When smaller authorities have finished preparing accounts for the financial year and approved them, they must publish them (including on a website). There must be a 30 working day period, called the ‘period for the exercise of public rights’, during which you can exercise your statutory right to inspect the accounting records. Smaller authorities must tell the public, including advertising this on their website, that the accounting records and related documents are available to inspect. By arrangement you will then have 30 working days to inspect and make copies of the accounting records. You may have to pay a copying charge. The 30 working day period must include a common period of inspection during which all smaller authorities’ accounting records are available to inspect. This will be 1-14 July 2021 for 2020/21 accounts. The advertisement must set out the dates of the period for the exercise of public rights, how you can communicate to the smaller authority that you wish to inspect the accounting records and related documents, the name and address of the auditor, and the relevant legislation that governs the inspection of accounts and objections.
The right to ask the auditor questions about the accounting records
You should first ask your smaller authority about the accounting records, since they hold all the details. If you are a local elector, your right to ask questions of the external auditor is enshrined in law. However, while the auditor will answer your questions where possible, they are not always obliged to do so. For example, the question might be better answered by another organisation, require investigation beyond the auditor’s remit, or involve disproportionate cost (which is borne by the local taxpayer). Give your smaller authority the opportunity first to explain anything in the accounting records that you are unsure about. If you are not satisfied with their explanation, you can question the external auditor about the accounting records.
The law limits the time available for you formally to ask questions. This must be done in the period for the exercise of public rights, so let the external auditor know your concern as soon as possible. The advertisement or notice that tells you the accounting records are available to inspect will also give the period for the exercise of public rights during which you may ask the auditor questions, which here means formally asking questions under the Act. You can ask someone to represent you when asking the external auditor questions.
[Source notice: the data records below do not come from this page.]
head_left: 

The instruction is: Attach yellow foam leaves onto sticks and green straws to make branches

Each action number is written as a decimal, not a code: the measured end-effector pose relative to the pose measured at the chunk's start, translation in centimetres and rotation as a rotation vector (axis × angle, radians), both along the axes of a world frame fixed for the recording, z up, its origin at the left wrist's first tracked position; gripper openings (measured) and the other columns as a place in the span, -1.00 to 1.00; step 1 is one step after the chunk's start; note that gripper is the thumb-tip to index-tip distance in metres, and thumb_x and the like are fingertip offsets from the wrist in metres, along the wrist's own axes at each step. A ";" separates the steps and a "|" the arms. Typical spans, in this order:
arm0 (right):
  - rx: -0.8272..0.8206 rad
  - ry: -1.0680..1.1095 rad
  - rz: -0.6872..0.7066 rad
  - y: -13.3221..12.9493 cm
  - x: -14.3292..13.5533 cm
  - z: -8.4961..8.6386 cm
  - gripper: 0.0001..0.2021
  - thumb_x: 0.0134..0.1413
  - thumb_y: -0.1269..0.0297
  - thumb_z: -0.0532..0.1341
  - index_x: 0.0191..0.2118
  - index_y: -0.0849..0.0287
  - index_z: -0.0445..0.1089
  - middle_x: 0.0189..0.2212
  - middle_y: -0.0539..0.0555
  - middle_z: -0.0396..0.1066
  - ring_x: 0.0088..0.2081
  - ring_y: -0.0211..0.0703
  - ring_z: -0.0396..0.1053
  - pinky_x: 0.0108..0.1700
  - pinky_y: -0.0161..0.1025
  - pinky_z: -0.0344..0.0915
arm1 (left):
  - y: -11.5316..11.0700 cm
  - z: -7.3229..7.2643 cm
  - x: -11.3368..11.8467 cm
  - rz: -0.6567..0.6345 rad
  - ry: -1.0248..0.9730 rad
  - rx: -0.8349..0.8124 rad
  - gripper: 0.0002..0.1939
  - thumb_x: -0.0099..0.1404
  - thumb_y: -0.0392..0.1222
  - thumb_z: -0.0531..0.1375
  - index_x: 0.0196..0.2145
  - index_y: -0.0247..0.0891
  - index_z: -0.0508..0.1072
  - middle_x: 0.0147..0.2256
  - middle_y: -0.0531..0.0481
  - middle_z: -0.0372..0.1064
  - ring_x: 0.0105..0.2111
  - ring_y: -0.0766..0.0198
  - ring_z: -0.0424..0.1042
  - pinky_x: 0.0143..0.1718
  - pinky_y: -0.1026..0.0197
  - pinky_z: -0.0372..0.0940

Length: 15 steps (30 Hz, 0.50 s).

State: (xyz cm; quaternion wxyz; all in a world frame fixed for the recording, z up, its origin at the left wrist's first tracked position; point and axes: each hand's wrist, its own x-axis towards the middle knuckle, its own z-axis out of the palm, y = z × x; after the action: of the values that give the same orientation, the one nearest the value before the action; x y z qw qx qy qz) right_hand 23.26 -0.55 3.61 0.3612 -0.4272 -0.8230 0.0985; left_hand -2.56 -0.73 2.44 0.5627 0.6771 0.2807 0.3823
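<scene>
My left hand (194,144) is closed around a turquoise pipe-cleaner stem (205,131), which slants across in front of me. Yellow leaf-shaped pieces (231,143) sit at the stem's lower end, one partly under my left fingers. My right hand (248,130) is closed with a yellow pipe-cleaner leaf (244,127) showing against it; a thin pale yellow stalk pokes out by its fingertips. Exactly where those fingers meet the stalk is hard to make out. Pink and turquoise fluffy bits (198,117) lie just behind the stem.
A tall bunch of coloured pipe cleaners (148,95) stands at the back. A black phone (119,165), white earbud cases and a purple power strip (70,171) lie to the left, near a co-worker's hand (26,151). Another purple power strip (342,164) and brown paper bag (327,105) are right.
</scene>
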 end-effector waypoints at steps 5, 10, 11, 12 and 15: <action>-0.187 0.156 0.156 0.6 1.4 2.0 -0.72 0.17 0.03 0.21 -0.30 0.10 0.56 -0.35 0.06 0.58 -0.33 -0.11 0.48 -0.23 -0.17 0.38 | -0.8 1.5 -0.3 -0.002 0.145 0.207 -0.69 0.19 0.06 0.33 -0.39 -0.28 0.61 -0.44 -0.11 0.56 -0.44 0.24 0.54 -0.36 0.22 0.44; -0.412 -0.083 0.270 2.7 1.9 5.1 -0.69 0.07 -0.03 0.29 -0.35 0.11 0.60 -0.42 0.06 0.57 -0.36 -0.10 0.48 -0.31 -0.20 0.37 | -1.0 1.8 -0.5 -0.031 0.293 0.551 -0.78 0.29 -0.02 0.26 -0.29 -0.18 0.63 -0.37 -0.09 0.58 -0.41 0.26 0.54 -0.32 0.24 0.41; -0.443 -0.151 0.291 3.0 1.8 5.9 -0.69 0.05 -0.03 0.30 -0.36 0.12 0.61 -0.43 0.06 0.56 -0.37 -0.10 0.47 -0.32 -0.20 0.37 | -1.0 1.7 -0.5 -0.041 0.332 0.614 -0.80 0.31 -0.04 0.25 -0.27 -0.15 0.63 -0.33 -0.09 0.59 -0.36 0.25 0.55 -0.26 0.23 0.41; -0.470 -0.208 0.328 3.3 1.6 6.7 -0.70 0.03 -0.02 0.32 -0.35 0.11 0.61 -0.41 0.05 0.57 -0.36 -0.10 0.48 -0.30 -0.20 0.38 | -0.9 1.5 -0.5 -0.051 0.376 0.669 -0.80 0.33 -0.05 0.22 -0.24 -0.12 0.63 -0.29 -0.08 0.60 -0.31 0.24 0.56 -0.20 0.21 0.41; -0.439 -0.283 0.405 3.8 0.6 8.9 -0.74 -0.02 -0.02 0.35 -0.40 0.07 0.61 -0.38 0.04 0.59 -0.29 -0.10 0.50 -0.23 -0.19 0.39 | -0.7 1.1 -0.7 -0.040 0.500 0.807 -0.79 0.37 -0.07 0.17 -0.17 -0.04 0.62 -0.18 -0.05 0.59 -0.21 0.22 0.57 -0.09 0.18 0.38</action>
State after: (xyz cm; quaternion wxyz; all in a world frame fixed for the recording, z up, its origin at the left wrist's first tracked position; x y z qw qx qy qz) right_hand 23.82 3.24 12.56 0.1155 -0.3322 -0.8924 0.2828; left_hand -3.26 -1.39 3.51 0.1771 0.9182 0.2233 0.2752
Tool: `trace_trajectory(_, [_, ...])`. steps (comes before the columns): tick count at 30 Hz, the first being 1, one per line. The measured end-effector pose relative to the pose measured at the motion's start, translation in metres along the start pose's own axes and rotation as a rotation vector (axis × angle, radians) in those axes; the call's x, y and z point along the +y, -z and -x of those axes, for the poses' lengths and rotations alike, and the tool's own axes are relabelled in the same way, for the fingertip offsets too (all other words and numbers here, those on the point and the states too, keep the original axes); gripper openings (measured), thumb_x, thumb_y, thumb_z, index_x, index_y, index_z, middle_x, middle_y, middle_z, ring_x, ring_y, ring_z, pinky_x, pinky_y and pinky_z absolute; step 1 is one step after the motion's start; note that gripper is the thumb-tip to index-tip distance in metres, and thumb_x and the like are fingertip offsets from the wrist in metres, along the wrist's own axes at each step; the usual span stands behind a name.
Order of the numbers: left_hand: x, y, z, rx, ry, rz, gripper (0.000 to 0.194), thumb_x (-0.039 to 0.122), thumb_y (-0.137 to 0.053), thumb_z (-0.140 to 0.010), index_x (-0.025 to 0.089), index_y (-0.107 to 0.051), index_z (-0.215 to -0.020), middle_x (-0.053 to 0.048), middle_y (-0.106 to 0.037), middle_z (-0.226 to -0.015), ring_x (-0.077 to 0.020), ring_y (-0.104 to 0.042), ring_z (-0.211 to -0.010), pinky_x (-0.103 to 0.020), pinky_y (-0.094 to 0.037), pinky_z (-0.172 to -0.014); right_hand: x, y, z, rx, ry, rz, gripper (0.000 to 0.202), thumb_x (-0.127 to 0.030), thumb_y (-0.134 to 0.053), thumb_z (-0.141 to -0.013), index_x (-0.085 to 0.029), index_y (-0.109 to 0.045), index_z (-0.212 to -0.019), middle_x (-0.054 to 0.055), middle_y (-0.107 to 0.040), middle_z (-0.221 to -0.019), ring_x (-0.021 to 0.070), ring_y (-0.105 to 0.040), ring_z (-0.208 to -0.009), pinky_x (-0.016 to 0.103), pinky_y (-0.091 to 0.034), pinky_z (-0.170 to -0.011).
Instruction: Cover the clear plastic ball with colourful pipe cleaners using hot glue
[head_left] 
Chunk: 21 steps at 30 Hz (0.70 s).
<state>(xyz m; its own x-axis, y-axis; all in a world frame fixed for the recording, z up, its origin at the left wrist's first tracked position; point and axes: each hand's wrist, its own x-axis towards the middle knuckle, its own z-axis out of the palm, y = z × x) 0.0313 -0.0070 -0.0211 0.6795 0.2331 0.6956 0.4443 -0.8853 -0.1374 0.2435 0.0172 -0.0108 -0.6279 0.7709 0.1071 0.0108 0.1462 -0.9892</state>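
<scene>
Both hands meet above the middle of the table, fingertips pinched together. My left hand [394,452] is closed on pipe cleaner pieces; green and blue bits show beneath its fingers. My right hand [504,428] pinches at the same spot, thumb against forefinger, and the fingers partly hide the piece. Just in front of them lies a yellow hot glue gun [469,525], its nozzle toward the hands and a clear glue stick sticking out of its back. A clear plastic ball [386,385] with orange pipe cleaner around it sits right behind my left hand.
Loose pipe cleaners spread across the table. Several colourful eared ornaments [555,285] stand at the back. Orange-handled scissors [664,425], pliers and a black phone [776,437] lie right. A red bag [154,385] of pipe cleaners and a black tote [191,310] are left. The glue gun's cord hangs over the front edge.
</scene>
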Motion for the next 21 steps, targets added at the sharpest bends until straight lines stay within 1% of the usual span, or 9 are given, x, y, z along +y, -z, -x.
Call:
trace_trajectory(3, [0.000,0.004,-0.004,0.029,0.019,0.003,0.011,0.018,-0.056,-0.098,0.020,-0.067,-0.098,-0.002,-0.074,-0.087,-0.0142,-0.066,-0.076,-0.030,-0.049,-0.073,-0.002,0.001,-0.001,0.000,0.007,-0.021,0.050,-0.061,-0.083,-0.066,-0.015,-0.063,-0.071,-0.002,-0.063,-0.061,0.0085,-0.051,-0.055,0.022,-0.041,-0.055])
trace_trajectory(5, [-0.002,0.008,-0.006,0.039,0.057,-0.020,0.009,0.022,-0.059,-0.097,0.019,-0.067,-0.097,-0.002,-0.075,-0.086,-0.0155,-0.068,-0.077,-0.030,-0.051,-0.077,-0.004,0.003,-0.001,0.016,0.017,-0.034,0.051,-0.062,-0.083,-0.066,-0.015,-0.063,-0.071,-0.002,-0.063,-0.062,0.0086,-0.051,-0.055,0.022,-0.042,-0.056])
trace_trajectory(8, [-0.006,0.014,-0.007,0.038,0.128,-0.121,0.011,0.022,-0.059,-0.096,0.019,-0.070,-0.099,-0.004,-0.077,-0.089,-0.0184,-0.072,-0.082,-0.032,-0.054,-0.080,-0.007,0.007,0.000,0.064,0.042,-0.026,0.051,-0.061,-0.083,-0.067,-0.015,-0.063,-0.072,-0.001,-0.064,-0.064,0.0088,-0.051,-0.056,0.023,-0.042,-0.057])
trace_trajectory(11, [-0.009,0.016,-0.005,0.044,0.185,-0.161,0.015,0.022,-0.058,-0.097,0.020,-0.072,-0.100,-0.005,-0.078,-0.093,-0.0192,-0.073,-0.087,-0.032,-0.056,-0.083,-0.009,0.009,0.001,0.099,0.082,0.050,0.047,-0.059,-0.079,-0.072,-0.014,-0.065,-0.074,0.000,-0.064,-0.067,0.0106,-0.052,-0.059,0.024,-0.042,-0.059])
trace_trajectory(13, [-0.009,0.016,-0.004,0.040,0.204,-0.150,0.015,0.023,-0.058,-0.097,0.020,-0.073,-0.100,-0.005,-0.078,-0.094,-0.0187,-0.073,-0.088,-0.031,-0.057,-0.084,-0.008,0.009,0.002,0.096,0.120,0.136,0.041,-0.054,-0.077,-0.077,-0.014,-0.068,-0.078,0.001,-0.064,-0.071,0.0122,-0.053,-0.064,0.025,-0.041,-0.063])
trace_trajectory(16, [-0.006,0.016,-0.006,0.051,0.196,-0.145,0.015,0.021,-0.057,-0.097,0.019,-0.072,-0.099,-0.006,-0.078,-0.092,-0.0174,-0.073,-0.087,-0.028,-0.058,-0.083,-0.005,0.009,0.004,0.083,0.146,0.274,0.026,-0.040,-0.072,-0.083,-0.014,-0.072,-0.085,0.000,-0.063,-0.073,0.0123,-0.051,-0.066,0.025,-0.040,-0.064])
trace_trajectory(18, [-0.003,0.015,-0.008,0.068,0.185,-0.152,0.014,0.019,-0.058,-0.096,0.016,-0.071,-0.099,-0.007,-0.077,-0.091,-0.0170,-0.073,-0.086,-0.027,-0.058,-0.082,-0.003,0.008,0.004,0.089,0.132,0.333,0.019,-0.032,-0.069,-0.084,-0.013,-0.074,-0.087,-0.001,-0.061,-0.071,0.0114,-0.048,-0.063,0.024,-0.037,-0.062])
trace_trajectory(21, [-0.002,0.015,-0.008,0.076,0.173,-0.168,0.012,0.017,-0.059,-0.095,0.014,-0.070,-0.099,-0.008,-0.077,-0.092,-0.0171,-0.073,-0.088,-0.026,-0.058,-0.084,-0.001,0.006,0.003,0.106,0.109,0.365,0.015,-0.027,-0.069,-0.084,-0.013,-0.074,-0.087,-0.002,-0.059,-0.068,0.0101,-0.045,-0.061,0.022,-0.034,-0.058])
Before you ask the external auditor any questions, inspect the accounting records fully, so you know what they contain. Please remember that you cannot formally ask questions, under the Act, after the end of the period for the exercise of public rights. You may ask your smaller authority other questions about their accounts for any year, at any time. But these are not questions under the Act.
You can ask the external auditor questions about an item in the accounting records for the financial year being audited. However, your right to ask the external auditor questions is limited. The external auditor can only answer ‘what’ questions, not ‘why’ questions. The external auditor cannot answer questions about policies, finances, procedures or anything else unless it is directly relevant to an item in the accounting records. Remember that your questions must always be about facts, not opinions. To avoid misunderstanding, we recommend that you always put your questions in writing.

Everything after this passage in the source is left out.